Commencement of Term
- This is the date on which the Term began. It is usual practice to start all leases for any given property at the same date.
What is Ground Rent?
- Ground Rent is a contractual amount payable to the owner of the land on which the property/properties is/are constructed.
- The Lease sets out how much rent is payable and when (it may be annually, half yearly or perhaps quarterly), and to whom (usually the owner of the land is sometimes referred to as the freeholder, the lessor, or possibly the landlord).
- Ground Rent is not the same as Service/Maintenance Charge, and is not related to the provision of services at a property, which are entirely separate.
This part of a lease sets out the do’s and don’ts of being a long leasehold tenant. Generally the lease will say:
- You must pay your yearly rent, also known as a Ground Rent.
- You must pay service charge, a pre-defined percentage or reasonable share of the costs of the upkeep of the building, common parts and any of the communal areas and facilities of the Building of which the apartment forms part.
- You must pay an insurance premium; this is the cost of building insurance for the property covering repair and rebuild costs in the event of damage.
- You must pay all taxes, such as Council tax, and rates, such as water rates.
- You must keep the inside of your flat including all pipes etc. used only for the benefit of your flat in good repair and properly cleaned.

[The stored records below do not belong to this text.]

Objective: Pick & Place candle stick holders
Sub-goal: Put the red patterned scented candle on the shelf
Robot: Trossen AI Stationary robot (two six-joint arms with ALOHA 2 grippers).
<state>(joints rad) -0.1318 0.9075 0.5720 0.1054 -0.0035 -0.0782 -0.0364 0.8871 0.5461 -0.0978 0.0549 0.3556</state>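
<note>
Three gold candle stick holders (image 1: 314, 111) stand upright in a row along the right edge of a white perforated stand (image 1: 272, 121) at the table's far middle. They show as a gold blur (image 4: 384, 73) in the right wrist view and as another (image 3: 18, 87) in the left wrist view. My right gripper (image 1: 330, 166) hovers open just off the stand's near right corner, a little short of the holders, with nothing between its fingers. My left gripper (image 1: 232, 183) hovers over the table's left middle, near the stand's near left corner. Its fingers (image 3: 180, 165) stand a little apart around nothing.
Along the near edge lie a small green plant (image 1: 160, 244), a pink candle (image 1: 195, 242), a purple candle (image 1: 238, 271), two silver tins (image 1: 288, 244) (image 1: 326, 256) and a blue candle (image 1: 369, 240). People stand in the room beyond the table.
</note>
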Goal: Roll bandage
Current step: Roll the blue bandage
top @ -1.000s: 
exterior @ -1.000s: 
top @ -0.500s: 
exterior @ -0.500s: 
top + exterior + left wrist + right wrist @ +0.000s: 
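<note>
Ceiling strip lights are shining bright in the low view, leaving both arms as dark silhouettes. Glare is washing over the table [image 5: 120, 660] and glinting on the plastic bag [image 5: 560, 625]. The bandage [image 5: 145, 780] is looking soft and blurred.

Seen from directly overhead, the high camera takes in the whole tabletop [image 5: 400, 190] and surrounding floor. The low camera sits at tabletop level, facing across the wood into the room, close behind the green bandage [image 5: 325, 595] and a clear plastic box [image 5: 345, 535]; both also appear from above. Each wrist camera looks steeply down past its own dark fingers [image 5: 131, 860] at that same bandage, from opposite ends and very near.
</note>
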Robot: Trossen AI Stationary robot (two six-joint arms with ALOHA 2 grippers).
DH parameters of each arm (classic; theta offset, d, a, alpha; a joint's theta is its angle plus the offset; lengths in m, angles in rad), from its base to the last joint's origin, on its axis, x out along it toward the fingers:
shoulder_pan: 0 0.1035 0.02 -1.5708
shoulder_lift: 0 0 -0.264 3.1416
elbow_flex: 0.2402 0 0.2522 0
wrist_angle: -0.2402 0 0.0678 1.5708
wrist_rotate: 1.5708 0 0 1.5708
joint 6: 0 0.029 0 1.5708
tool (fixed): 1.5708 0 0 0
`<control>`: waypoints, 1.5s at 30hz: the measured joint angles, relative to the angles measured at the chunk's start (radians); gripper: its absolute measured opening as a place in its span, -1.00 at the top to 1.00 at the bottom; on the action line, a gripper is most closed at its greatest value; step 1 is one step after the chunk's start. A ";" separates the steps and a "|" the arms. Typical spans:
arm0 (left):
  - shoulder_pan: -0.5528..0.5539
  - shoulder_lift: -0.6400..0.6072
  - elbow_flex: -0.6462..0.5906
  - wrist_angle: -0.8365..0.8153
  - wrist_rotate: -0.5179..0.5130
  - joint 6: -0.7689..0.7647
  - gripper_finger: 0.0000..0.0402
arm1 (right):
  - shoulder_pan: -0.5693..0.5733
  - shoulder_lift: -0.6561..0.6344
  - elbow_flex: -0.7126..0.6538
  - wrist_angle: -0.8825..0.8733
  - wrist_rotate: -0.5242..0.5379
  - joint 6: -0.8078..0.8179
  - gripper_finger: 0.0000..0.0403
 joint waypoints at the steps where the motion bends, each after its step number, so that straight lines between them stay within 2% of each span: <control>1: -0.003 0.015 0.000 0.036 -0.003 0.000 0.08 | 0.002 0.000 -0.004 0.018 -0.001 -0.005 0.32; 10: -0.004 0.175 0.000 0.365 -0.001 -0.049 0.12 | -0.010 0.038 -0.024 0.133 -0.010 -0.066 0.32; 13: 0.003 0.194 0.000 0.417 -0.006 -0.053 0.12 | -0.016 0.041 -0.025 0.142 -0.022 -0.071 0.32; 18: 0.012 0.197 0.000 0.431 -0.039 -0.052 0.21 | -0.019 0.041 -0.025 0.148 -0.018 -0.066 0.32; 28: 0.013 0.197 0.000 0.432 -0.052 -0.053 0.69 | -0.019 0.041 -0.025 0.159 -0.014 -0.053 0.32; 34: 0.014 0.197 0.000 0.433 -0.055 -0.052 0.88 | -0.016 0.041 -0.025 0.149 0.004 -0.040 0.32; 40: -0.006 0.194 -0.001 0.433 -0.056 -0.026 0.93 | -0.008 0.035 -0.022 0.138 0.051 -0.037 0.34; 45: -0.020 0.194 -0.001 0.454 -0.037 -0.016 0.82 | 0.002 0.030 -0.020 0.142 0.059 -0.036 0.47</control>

You should note that this includes you replacing broken glass or latches to the windows.
- You must allow the Landlord/Lessor, and/or the Management Company its agents, other leaseholders, and workmen access to your flat to carry out repairs necessary to your or other flats or common parts in the Building.
- You must use your flat only for residential purposes.
- You may be required to tell the Landlord/Lessor, and/or the Management Company within a certain period if you sell or mortgage your apartment.
- You must not cause a nuisance to your neighbours.
- You may be required to pay the Landlord/Lessor, and/or the Management Company’s costs of issuing its consent or serving any notices
- Required by the lease.
- You must not make any structural alterations or additions to your apartment or the Building without the Landlord/Lessor, and/or the Management Company’s consent.
- You must not use your flat for an illegal or immoral purpose or for an auction sale.
- You must not put up any external aerial or dish, or any sign which can be seen from the exterior.
- You must have suitable coverings on the floors of your apartment to stop noise nuisance to your neighbours.
- You agree with all the other leaseholders in the Building to comply with the obligations on you set out in this part of the lease.
Landlord’s Covenants/Management Company Covenants
This part of the lease sets out what the Landlord/Lessor, and/or the Management Company, must do as the landlord. Generally the lease will say that the lessor must:
- Insure your apartment and the Building against loss or damage by fire and other risks (unless that responsibility is placed with the Management Company).
- Repair damage to the apartment or the Building by risks that have been insured against.
- Keep repaired, cleaned and maintained the structure of the Building. The structure usually includes the roof, the foundations, brickwork, balconies, communal doors, windows, stairways and entrance halls.
- Keep repaired, cleaned, and maintained any communal heating and hot water systems, communal sewers, drains, gas and water pipes and electric cables, lifts, communal aerials, security systems, gardens and internal areas, together with any forecourts, footpaths and roadways.
- Enforce the agreements by other leaseholders in those leases at your request and cost.